[TASK TO COMPLETE] The reply to the records below should contain exactly the lines from the line with "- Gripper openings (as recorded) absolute" through the line with "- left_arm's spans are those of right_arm", and nothing besides.

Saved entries
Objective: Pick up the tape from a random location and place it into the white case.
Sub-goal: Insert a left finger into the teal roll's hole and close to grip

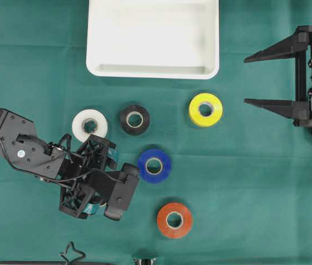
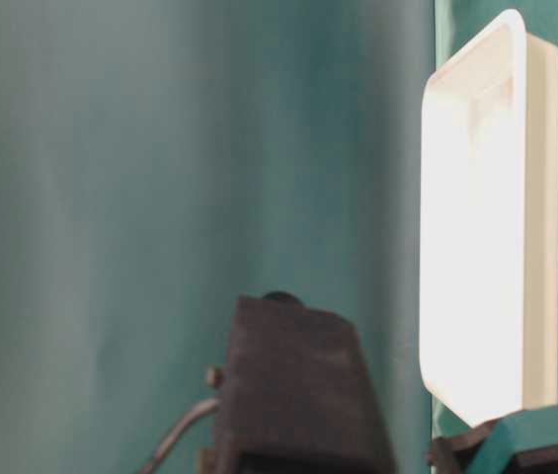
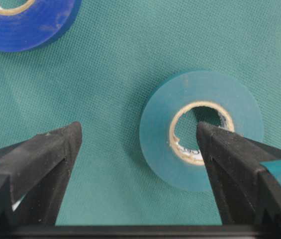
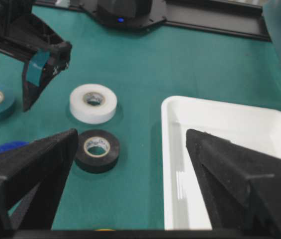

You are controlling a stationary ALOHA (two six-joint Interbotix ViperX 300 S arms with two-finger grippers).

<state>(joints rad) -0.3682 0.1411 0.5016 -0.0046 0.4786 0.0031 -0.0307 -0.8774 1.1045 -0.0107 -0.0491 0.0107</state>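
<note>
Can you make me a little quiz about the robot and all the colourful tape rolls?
1. True or false: the white case already has a tape roll inside it.
2. Which roll is the open left gripper hovering over? A. the pink roll B. the teal roll C. the silver roll
3. Fill in the blank: seen from above, the roll lying between the white roll and the yellow roll is the ____ one.

Key: 1. False, the case holds nothing. 2. B, with one finger over the roll's hole. 3. Black, the black roll.
</note>
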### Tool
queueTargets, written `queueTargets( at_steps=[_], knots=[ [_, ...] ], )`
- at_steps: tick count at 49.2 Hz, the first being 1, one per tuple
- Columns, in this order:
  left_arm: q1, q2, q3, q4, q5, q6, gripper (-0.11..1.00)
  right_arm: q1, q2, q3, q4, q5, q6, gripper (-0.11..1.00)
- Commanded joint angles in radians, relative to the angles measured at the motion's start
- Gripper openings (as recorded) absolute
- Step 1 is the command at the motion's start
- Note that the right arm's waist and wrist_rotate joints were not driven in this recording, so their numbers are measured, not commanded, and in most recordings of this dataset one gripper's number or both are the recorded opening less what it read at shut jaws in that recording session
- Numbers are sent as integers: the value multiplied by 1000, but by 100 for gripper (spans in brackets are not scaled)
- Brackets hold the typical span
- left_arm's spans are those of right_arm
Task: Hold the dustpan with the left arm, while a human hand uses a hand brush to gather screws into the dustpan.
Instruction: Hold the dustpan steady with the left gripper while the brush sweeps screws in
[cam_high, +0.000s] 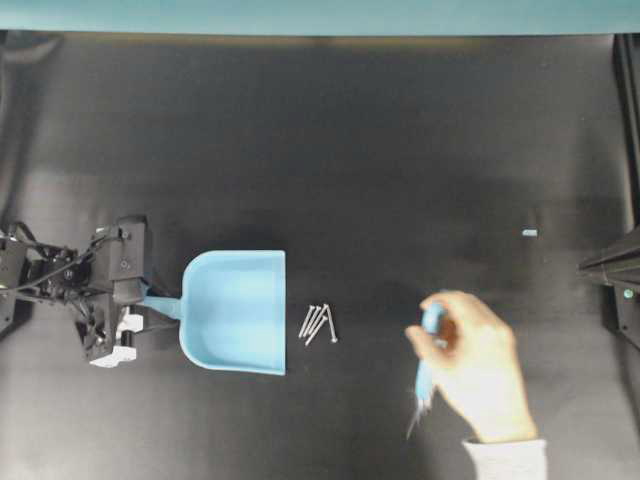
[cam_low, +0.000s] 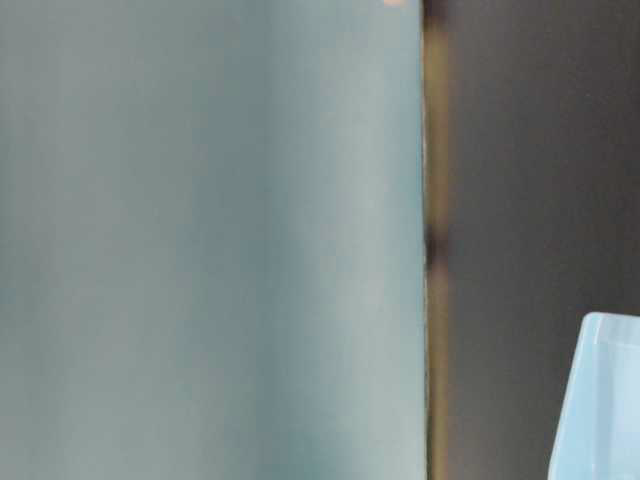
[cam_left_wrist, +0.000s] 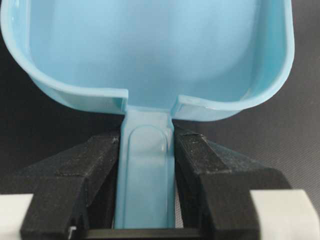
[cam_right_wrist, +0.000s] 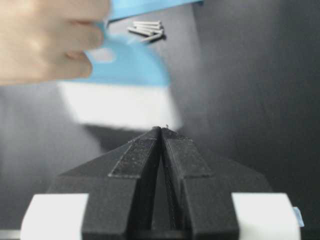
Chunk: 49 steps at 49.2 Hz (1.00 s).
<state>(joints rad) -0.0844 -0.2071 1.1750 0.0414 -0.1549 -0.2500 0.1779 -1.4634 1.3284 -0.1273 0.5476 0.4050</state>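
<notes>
The dustpan (cam_high: 235, 310) lies flat on the black worktop (cam_high: 380, 150) at the left, its wide mouth facing right; the left pincer (cam_left_wrist: 145, 145) is clamped on its thin handle, one black finger pressed to each side, as the left wrist view shows plainly; the left arm (cam_high: 60, 280) reaches in from the left edge. The screws (cam_high: 318, 323) lie in a tight bunch just beside the pan's mouth, not touching it. Further right, well apart from the screws, the hand (cam_high: 480, 365) in a grey sleeve holds the brush (cam_high: 428, 360), which is blurred, with white bristles seen in the right wrist view. The right pincer (cam_right_wrist: 160, 131) is closed on nothing, its tips meeting, at the right edge; a small pale blue scrap (cam_high: 529, 233) lies near it.
</notes>
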Motion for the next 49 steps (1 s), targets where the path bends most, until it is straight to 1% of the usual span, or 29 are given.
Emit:
queueTargets(
  at_steps=[1,17,24,29,37,42,49],
  knots=[
    [-2,0,9,3,-46,5,30,0,3,-8,-2,-5,0,6],
    [5,-61,63,3,-156,11,30,0,3,-9,-2,-5,-2,6],
    [8,-35,55,3,-132,11,30,0,3,-9,-2,-5,-2,6],
    [8,14,32,3,-77,12,30,0,3,-8,-2,-5,-2,6],
    [9,48,-18,5,-9,25,30,0,3,-8,-2,-5,-2,6],
    [9,54,-31,3,3,40,30,0,3,-8,-2,-5,0,6],
    [8,58,-35,5,3,38,30,0,2,-8,-3,-5,-2,6]
  ],
)
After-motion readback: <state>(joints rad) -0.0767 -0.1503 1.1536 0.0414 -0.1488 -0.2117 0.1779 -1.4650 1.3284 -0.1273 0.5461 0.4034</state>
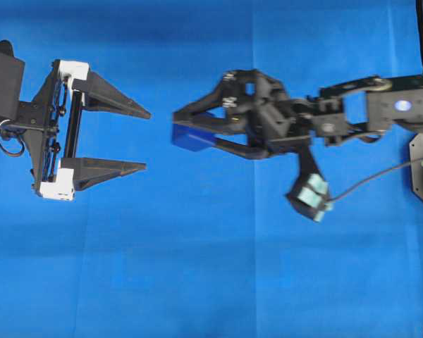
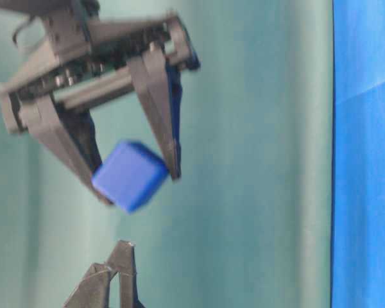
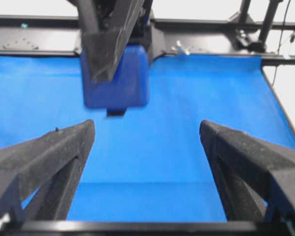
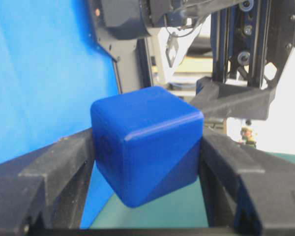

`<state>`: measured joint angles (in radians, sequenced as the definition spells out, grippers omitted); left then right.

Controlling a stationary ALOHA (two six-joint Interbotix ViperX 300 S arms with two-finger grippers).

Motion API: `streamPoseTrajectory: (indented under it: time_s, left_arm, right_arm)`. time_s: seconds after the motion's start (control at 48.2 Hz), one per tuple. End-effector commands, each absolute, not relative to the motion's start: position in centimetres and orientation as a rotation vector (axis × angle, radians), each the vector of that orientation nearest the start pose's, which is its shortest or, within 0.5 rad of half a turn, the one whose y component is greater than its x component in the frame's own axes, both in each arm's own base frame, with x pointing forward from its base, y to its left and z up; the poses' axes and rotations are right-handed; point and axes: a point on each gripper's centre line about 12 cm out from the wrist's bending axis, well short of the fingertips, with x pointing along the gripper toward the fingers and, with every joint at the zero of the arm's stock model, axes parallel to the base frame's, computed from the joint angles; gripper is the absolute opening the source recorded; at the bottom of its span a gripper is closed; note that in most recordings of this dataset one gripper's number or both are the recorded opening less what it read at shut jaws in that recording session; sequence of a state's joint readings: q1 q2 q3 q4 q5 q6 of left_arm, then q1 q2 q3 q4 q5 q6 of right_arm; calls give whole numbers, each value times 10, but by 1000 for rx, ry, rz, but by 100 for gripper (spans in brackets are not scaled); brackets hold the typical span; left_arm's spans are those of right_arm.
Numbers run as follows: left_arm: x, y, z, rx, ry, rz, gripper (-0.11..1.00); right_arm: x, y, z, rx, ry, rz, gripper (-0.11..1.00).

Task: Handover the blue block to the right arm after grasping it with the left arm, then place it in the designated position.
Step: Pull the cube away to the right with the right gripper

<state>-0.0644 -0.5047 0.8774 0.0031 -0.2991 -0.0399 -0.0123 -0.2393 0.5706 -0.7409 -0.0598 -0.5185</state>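
Sitting pinched between the two black fingers of the right arm's tool, the blue block hangs above the blue cloth that covers the worktop, right of the overhead view's centre. Overhead view shows the block only as a dark-blue patch partly covered by the upper finger; the right wrist view gives it in full, a rounded-edge cube turned corner-down, with a finger pressed against each side face, left finger and right finger. Table-level view confirms the block is tilted and clamped near the fingertips of the right tool, clear of any surface, against a teal backdrop. Left arm's tool is spread wide, nothing between its fingers, tips apart from the block with a plain gap of cloth between them in the overhead view. Left wrist view shows its two fingers, and, far apart in the foreground, with the block beyond them and slightly left of centre, gripped from above in that picture by the right tool. Table-level view shows only the tips of the left tool just below the block, not touching. Both arms lie roughly level, tools pointing at each other; the right tool is rolled about its axis, mint-green parts hanging toward the lower side of the overhead view.
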Motion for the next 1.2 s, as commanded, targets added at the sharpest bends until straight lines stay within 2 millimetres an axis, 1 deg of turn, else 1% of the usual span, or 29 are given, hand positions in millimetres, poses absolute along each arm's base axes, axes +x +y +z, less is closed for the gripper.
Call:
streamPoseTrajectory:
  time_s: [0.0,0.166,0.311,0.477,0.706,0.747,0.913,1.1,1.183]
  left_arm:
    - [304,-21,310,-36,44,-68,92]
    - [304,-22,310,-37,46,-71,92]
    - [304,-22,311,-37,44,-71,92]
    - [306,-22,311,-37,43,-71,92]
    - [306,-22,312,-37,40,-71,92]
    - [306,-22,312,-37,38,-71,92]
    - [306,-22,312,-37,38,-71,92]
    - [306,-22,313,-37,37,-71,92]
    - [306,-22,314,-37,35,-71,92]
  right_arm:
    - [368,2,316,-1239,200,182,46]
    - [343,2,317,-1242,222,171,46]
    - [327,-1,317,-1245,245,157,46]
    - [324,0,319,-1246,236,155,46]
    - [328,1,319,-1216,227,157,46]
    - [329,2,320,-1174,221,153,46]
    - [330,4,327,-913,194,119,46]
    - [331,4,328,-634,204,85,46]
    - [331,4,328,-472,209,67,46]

[OUTPUT OF THE EXERCISE]
- Gripper openings (as recorded) absolute
- Step 1 is the command at the motion's start
- Note that the right arm's waist and wrist_rotate joints were not driven in this recording, so their numbers are measured, not commanded, and in most recordings of this dataset one gripper's number or both are the recorded opening less what it read at shut jaws in that recording session
- Numbers are sent as integers: the value multiplied by 1000, but by 100 for gripper (spans in brackets are not scaled)
- Brackets hold the typical span
- left_arm's spans are those of right_arm

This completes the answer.